Show each line of the listing in which the word "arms" occurs.
[[ Available data open ]]
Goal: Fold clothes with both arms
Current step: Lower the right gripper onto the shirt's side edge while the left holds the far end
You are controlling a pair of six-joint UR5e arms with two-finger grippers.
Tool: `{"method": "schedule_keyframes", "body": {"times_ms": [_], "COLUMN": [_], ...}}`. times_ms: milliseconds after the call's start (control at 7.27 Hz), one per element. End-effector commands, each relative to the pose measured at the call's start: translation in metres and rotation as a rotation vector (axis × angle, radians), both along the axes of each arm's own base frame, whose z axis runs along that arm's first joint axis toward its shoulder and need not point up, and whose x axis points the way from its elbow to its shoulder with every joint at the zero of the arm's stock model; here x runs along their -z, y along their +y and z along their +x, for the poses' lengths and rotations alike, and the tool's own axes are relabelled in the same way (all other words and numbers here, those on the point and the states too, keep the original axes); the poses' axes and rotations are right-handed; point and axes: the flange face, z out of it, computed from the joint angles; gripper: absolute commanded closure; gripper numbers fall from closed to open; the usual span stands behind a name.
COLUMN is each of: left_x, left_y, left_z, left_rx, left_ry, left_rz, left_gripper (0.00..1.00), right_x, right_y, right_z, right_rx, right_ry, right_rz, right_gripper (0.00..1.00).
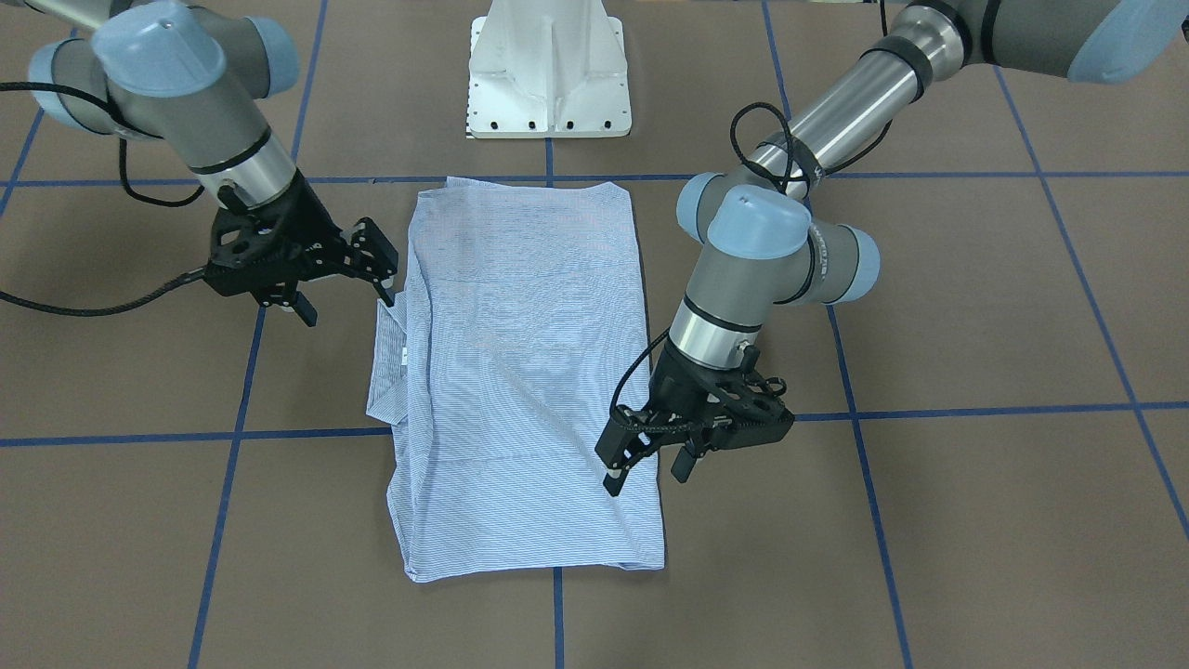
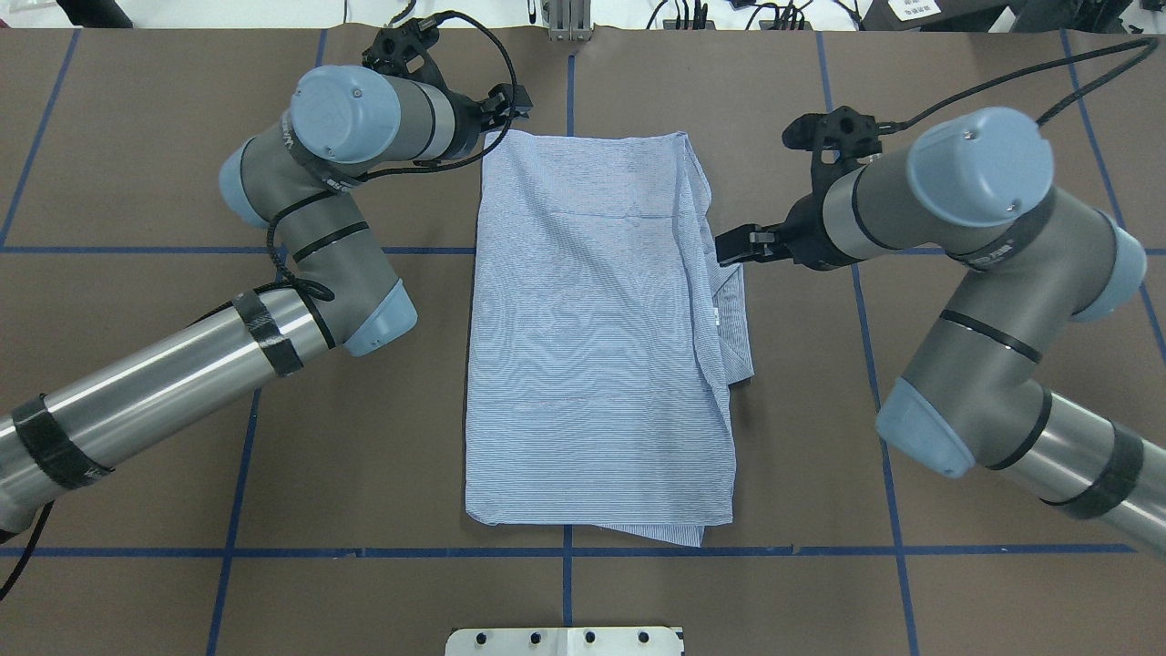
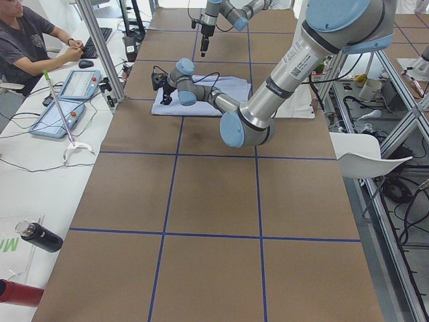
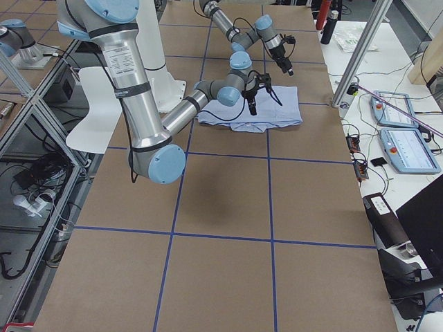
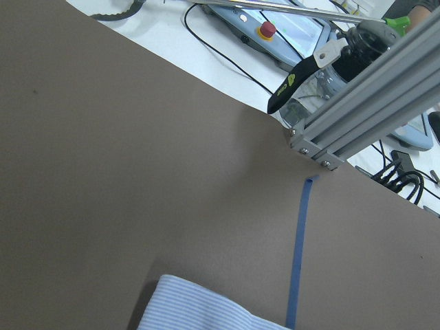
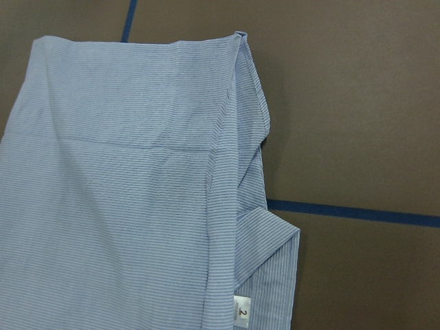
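Observation:
The light blue striped shirt (image 1: 529,372) (image 2: 592,346) lies flat on the brown table, folded into a long rectangle. Its collar with the white label (image 6: 240,311) sticks out on the robot's right side (image 2: 733,328). My left gripper (image 1: 647,472) hovers open over the shirt's far corner on the robot's left, holding nothing. The left wrist view shows only that corner (image 5: 199,306). My right gripper (image 1: 346,302) (image 2: 729,248) stands open beside the shirt's right edge near the collar, also holding nothing.
The white pedestal base (image 1: 548,74) stands at the robot's side of the table. Blue tape lines (image 1: 557,604) cross the brown surface. An aluminium post (image 5: 371,103) rises past the far edge. A seated person (image 3: 33,40) and control pendants (image 3: 77,84) are at a side desk.

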Motion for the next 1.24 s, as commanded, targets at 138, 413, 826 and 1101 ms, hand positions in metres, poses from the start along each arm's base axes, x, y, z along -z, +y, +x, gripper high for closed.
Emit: {"method": "schedule_keyframes", "body": {"times_ms": [138,413,826,1101], "left_x": [0.086,0.118,0.12,0.119], "left_y": [0.058,0.092,0.095,0.095], "left_z": [-0.056,-0.084,-0.086,-0.086], "left_rx": [-0.029,-0.083,-0.088,-0.088], "left_ry": [0.03,0.054,0.059,0.058], "left_rz": [0.02,0.019,0.022,0.021], "left_gripper": [0.0,0.0,0.0,0.0], "right_x": [-0.039,-0.041,-0.045,-0.052], "right_y": [0.003,0.007,0.011,0.01], "right_z": [-0.069,-0.105,-0.127,-0.124], "right_rx": [0.021,0.03,0.044,0.052], "right_ry": [0.12,0.153,0.181,0.194], "right_rz": [-0.023,-0.01,-0.013,-0.007], "right_gripper": [0.0,0.0,0.0,0.0]}}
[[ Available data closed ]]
- Solution -
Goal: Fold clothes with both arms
You are controlling a pair of six-joint UR5e arms with two-finger grippers.

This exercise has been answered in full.